What to work on: Write out, word for word, every line from the one containing "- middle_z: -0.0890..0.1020" through the last line of the records below, both ends included.

((

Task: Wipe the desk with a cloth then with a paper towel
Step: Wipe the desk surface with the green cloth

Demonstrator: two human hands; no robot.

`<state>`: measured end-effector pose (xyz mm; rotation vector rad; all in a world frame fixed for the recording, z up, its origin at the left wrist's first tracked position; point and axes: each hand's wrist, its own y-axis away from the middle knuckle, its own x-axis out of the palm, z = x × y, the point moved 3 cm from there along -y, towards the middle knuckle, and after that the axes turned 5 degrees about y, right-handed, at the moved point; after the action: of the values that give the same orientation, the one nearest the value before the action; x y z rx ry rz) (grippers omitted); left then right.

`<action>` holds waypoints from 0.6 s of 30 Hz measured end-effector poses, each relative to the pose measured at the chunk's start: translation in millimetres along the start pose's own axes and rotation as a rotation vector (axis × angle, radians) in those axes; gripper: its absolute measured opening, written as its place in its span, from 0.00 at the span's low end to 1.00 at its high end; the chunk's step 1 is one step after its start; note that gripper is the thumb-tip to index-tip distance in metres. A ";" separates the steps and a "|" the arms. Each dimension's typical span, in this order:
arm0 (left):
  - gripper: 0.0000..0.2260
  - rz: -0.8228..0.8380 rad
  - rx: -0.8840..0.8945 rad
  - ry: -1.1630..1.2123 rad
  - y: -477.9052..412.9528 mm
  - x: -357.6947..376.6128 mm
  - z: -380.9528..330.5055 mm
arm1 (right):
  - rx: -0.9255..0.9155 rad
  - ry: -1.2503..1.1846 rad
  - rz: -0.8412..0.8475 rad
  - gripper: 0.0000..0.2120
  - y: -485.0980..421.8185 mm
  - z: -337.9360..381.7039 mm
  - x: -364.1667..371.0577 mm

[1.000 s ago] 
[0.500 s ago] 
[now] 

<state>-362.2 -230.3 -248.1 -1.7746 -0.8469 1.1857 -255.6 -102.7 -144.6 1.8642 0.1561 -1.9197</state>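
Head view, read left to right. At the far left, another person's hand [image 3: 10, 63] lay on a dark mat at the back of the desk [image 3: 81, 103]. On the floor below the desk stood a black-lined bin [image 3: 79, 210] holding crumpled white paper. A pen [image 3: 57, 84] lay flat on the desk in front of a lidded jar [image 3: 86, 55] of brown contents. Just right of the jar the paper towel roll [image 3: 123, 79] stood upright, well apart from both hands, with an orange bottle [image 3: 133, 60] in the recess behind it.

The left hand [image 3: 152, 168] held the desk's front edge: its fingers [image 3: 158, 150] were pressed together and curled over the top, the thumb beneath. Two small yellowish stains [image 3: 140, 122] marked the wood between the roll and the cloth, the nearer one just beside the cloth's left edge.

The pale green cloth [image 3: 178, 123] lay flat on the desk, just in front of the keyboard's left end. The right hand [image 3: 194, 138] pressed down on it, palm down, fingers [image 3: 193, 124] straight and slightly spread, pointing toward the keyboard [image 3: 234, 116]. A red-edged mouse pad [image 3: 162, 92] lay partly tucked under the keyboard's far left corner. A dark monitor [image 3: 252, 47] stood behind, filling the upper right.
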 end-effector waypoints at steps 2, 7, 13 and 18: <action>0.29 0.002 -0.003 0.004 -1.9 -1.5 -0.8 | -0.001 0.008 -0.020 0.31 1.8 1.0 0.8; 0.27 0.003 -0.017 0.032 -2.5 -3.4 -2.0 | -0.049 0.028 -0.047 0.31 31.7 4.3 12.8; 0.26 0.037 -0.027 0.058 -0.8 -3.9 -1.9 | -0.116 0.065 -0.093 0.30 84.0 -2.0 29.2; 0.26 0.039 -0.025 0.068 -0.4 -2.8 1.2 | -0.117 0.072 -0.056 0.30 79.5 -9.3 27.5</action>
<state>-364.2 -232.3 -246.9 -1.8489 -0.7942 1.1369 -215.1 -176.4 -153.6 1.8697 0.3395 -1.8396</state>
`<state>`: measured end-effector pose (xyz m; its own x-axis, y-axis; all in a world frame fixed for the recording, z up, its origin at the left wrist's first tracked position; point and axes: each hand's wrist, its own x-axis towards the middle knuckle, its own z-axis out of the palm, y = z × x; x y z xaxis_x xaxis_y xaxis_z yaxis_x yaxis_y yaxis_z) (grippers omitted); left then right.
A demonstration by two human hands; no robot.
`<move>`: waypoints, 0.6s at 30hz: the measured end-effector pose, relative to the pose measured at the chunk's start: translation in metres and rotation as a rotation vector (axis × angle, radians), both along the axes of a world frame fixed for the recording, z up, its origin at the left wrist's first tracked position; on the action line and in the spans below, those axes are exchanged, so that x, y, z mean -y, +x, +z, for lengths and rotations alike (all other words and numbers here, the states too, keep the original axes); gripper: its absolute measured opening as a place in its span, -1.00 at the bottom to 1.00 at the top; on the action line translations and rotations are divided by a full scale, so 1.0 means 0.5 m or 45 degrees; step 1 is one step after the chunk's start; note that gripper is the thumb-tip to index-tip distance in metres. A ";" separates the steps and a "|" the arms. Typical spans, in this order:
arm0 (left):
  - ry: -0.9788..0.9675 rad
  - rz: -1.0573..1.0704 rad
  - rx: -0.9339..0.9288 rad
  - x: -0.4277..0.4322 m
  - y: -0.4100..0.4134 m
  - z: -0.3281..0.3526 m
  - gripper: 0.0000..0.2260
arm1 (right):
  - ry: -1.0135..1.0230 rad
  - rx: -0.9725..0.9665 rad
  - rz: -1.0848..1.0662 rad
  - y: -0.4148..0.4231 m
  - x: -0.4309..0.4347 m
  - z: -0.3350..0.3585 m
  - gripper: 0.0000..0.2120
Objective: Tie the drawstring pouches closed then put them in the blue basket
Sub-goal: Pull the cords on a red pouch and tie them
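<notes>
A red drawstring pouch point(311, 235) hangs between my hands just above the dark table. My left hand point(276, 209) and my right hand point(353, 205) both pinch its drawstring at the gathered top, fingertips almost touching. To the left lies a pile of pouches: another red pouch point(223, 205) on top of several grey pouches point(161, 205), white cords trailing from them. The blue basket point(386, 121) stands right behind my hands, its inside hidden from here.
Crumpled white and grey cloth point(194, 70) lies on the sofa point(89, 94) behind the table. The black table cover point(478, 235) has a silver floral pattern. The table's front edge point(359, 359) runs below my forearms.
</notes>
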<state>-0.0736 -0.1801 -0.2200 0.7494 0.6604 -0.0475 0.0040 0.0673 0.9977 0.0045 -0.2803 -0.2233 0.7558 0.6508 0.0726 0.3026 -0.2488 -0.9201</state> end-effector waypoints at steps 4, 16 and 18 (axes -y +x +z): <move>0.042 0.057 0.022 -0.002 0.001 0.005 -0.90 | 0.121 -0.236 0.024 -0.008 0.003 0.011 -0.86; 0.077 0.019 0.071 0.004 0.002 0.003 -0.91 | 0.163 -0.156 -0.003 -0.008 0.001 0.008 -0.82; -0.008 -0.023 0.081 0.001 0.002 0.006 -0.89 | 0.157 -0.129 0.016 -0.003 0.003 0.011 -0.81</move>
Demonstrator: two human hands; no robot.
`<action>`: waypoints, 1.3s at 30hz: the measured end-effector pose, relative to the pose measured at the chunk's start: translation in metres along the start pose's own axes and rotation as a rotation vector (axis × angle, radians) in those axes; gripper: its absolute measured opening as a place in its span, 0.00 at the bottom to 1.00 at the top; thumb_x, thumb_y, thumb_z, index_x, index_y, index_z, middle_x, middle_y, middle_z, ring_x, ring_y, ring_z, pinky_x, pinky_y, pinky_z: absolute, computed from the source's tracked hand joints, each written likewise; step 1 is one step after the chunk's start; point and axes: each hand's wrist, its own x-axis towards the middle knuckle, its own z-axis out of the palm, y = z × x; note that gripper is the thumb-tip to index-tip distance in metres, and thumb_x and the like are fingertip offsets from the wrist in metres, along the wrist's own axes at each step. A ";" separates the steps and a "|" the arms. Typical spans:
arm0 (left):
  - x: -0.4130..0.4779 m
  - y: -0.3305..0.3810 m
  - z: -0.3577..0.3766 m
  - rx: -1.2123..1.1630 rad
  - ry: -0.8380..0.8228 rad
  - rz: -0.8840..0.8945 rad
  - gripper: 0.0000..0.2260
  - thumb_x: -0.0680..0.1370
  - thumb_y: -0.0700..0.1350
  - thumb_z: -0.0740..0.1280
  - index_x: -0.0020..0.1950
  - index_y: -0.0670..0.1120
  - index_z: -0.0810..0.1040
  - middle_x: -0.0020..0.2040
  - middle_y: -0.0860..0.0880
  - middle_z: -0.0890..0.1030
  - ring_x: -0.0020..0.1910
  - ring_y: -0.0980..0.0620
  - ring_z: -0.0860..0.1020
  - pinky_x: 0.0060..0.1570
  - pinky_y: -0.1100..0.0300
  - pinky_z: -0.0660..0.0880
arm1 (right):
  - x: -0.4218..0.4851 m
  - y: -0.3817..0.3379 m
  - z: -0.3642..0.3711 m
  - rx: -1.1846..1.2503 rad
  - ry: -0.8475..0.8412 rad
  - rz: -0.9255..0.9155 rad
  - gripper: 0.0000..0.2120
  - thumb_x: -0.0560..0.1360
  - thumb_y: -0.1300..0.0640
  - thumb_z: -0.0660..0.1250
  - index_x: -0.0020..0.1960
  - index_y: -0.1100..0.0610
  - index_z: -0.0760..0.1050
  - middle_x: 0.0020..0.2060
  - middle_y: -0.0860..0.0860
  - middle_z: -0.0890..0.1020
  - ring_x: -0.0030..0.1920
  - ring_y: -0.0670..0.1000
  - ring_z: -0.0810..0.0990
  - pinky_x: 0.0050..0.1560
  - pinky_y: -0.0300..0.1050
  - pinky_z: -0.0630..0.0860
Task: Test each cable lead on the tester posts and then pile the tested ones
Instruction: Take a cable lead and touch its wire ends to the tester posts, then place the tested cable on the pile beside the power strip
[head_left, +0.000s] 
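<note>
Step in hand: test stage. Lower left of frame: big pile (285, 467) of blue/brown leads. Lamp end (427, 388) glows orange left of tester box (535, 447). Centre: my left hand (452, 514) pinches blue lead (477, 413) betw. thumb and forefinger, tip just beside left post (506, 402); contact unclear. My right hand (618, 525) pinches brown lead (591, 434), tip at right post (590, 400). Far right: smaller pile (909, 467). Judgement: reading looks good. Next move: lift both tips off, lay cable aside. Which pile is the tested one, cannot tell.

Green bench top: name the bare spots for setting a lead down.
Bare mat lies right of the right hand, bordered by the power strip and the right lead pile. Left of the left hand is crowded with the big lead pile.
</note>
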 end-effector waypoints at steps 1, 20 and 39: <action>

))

Completed exercise:
  - middle_z: -0.0890..0.1020
  - ring_x: -0.0030..0.1920
  - ring_y: -0.0670..0.1000
  - ring_z: -0.0810..0.0990
  - pinky_x: 0.0050..0.1560
  - pinky_y: -0.0300..0.1050
  - pinky_z: -0.0630..0.0860
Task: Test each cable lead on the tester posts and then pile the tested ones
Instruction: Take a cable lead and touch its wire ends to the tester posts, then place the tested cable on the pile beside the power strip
[head_left, +0.000s] 
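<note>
Step in hand: test stage. Lower left of frame: big pile (285, 467) of blue/brown leads. Lamp end (427, 388) glows orange left of tester box (535, 447). Centre: my left hand (452, 514) pinches blue lead (477, 413) betw. thumb and forefinger, tip just beside left post (506, 402); contact unclear. My right hand (618, 525) pinches brown lead (591, 434), tip at right post (590, 400). Far right: smaller pile (909, 467). Judgement: reading looks good. Next move: lift both tips off, lay cable aside. Which pile is the tested one, cannot tell.

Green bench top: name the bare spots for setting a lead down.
Bare mat lies right of the right hand, bordered by the power strip and the right lead pile. Left of the left hand is crowded with the big lead pile.
</note>
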 end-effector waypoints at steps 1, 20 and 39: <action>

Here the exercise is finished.